Parking Lot. Nate hosted a showing of Heavy Metal Parking Lot in his cube yesterday, and I spent the rest of the day reliving my high school days curled in the fetal position under my desk. No, I didn’t wear acid-washed jeans or Scorpions concert T-shirts, but I lived in a town full of metal-lovin’ burnouts just like the folks in this movie. Seeing the crowds of shirtless, scraggly delinquents leaning against their Novas chugging Natural Light brought me back to the confusing, illogical years between sophomore and senior year. (We had moved from a very WASPish town in Conneticut to a blue-collar town over the border in New York. The distance between the two towns, geographically only miles, could have been universes in my experience.) This was a town which, before the current boom in building, was still in the sticks, scant years beyond rolling pastureland. A town where, after the roller rink was closed (mercifully only a year or two before we moved there), the evening’s entertainment consisted of drinking and driving to the 7-11 for more beer, then hanging out in the parking lot and waiting to hear about the nearest kegger. Where the local Barney Fifes were during all this, I’ll never know.

As the member of a small, persecuted minority, I lived a pretty quiet existence, preferring to live in the fringes than invite ridicule, scorn, and pain upon my skinny body. I remember overhearing earnest, serious discussions at the lunch table over who was more “Metal”—arguing the merits of guitar speed or vocalist (usually Hammett vs. Tipton or Halford vs. Ozzy, ending with a sentence like, “Duuude, Priest RUUUUUULLEES!” punctuated with the Holy Metal Horn Salute); being threatened with bodily harm because of the Police and R.E.M. stickers on my binder cover; laughing under my breath at the gaggle of burnouts huffing Marlboros under the roofed “smoking lounge” outside the band room door; and, upon spying a magazine titled “Metal and Leather”, featuring the singer of Judas Priest, knowing the score with that dude immediately.

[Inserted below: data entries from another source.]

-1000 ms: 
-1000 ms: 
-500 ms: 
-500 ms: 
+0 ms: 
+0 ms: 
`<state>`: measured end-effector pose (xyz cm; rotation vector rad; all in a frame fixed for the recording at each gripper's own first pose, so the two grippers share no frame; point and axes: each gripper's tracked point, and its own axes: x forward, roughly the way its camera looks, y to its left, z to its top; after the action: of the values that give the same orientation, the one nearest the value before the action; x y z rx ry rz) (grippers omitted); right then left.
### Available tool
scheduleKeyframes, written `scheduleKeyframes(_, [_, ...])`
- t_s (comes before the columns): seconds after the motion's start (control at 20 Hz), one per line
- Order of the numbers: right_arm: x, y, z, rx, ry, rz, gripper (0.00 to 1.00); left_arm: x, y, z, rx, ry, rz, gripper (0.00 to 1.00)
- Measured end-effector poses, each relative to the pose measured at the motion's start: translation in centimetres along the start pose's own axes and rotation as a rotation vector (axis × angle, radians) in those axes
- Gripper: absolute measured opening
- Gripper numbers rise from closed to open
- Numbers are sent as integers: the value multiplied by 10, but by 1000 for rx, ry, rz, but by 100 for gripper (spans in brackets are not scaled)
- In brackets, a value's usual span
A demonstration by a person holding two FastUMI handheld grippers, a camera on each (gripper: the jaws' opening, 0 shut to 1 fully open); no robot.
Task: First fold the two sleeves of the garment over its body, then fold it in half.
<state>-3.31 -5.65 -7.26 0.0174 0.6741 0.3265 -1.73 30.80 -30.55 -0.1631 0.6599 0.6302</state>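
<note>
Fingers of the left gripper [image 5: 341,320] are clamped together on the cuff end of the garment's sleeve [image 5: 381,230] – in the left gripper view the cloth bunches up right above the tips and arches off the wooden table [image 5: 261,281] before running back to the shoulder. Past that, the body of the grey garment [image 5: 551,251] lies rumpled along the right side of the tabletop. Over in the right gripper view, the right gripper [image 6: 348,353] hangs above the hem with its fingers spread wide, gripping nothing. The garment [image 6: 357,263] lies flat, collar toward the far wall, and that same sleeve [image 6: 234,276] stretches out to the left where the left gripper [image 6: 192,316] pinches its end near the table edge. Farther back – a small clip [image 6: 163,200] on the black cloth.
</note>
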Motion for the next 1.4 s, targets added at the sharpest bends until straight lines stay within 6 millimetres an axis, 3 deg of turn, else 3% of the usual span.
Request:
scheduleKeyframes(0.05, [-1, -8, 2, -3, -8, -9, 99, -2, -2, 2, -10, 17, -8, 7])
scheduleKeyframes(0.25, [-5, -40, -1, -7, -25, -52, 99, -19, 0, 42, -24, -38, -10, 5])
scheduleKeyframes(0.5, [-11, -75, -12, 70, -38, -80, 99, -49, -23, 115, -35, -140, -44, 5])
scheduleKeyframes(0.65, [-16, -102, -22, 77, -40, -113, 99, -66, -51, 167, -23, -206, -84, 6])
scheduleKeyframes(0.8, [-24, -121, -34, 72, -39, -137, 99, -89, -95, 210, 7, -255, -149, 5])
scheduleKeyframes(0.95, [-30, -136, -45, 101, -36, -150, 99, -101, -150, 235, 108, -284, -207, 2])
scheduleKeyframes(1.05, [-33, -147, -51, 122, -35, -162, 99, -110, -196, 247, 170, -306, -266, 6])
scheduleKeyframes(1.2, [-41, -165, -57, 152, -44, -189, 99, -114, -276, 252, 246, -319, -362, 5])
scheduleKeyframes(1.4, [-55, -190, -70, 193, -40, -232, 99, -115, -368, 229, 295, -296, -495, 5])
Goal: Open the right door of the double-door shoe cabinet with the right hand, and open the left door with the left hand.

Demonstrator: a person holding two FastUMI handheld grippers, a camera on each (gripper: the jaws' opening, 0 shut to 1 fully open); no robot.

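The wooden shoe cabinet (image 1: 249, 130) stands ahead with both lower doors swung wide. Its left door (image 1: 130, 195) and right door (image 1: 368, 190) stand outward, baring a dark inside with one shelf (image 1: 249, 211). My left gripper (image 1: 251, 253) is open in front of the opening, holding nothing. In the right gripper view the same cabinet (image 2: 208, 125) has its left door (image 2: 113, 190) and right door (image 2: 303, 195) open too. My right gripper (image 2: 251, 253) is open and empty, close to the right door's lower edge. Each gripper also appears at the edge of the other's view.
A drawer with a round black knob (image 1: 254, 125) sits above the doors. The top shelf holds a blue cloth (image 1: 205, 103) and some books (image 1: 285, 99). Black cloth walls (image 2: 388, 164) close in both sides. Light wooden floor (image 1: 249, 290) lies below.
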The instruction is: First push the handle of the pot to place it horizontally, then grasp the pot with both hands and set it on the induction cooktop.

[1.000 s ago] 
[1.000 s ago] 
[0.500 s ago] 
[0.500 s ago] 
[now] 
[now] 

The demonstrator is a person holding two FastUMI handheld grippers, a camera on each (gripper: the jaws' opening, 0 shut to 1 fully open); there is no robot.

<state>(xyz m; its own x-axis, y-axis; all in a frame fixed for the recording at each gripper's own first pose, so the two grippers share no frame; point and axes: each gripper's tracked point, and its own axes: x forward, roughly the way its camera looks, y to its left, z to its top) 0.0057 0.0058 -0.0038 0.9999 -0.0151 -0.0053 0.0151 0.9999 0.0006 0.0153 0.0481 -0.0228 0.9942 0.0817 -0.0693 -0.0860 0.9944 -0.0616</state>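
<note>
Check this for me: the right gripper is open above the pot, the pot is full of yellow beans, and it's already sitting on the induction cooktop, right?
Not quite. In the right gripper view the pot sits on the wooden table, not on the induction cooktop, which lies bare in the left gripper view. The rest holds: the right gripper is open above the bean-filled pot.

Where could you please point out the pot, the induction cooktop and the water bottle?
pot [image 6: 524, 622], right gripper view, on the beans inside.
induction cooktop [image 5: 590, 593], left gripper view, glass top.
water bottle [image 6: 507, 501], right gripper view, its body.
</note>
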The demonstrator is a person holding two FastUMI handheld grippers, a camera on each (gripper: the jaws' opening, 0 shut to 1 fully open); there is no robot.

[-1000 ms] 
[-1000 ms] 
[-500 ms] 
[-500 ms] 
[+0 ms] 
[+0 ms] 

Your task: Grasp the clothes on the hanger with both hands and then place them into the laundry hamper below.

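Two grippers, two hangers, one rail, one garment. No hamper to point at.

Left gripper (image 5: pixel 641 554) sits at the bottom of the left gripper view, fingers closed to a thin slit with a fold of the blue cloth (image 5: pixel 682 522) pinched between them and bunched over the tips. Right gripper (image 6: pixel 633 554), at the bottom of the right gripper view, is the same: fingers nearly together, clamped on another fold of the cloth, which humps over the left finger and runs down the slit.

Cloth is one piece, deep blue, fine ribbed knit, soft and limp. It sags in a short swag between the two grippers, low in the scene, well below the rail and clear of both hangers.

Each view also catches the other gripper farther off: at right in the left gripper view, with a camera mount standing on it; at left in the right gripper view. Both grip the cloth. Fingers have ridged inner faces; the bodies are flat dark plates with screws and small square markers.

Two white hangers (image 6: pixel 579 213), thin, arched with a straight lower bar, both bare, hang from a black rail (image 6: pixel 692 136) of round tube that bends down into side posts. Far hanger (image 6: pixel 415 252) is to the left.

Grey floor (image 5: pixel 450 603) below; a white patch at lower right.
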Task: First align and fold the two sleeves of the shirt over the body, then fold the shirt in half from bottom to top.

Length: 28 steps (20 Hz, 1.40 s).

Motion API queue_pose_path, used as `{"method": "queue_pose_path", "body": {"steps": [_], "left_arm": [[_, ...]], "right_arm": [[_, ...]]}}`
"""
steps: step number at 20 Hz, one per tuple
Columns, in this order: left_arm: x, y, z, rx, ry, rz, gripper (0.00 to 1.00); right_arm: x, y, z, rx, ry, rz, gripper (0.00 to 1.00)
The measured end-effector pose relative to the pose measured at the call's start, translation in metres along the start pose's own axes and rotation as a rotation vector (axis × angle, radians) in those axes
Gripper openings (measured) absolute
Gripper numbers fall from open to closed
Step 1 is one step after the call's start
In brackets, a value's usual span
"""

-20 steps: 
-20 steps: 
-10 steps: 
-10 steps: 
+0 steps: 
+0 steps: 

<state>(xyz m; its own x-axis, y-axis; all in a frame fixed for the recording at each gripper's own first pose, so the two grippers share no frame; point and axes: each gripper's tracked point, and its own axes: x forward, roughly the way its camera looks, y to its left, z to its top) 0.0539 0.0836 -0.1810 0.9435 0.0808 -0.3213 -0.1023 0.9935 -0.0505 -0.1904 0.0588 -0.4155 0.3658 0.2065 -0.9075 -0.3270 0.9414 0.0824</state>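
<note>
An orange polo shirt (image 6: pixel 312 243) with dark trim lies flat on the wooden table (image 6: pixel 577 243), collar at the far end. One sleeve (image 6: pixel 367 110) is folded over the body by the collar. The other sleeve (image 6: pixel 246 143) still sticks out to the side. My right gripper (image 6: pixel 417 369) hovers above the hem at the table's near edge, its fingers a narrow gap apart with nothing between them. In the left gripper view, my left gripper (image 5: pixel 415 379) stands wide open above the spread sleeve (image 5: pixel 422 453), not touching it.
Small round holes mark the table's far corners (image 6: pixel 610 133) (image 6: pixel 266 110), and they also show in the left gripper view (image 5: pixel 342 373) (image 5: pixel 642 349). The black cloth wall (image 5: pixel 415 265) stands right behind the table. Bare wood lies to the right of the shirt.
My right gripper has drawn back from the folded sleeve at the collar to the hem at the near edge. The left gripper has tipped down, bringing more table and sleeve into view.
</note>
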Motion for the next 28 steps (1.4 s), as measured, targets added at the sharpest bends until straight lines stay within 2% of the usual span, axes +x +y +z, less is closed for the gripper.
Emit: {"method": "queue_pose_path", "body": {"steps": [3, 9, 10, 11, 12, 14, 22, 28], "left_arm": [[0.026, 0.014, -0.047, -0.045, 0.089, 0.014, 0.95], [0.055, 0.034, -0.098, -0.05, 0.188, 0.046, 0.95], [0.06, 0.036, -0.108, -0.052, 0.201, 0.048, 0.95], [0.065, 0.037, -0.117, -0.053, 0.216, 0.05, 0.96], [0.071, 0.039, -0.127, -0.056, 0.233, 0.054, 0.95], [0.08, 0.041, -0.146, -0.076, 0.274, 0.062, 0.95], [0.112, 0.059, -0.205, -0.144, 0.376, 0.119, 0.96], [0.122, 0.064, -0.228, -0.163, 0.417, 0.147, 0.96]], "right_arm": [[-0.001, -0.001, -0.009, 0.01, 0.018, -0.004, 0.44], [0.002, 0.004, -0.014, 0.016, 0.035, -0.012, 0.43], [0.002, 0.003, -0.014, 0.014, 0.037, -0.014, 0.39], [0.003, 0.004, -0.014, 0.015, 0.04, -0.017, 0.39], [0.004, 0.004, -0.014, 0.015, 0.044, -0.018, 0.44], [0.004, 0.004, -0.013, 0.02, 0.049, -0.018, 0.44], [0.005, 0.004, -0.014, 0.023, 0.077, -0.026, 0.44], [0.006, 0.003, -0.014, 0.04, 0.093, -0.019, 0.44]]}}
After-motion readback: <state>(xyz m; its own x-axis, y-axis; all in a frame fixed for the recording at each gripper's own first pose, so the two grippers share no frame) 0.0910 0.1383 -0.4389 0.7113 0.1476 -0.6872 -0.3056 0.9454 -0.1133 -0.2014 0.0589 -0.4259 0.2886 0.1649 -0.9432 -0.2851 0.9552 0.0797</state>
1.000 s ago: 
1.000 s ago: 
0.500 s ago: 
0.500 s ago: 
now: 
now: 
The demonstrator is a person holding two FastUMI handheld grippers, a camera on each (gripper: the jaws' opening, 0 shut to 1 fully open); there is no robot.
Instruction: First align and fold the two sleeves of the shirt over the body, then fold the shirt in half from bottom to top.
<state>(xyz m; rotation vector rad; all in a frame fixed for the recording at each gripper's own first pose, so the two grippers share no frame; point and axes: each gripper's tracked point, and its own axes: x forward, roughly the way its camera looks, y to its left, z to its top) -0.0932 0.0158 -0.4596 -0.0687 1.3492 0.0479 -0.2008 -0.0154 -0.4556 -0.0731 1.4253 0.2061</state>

I can now look back on those days and laugh, because not only were most of the burnouts skinnier and in worse shape than I, but because I’ve run into some of them since those days and they haven’t changed. I’ve been through Glen Burnie—where several of the HMPL subjects called home—and they still have that same Monte Carlo. Up on blocks in their parents’ front yard. My irrational fear of them was unfounded—it would have been easier for some of them to finish a full year of school than to beat my ass. (Understand: I was 125 lbs. fully clothed in high school, so the spectre of iminent beat-down hung heavy over my head at all times.) Luckily, I got out of there and went to art school, where that group of antisocial wackos got switched with a whole new bunch. But that’s a different story. Interesting side notes: the ‘featured subjects’ in HMPL are from the suburban towns in and around Baltimore, and the only thing worse than a burnout with a proto-Brooklyn accent is a burnout with a heavy Maryland accent. Words cannot describe.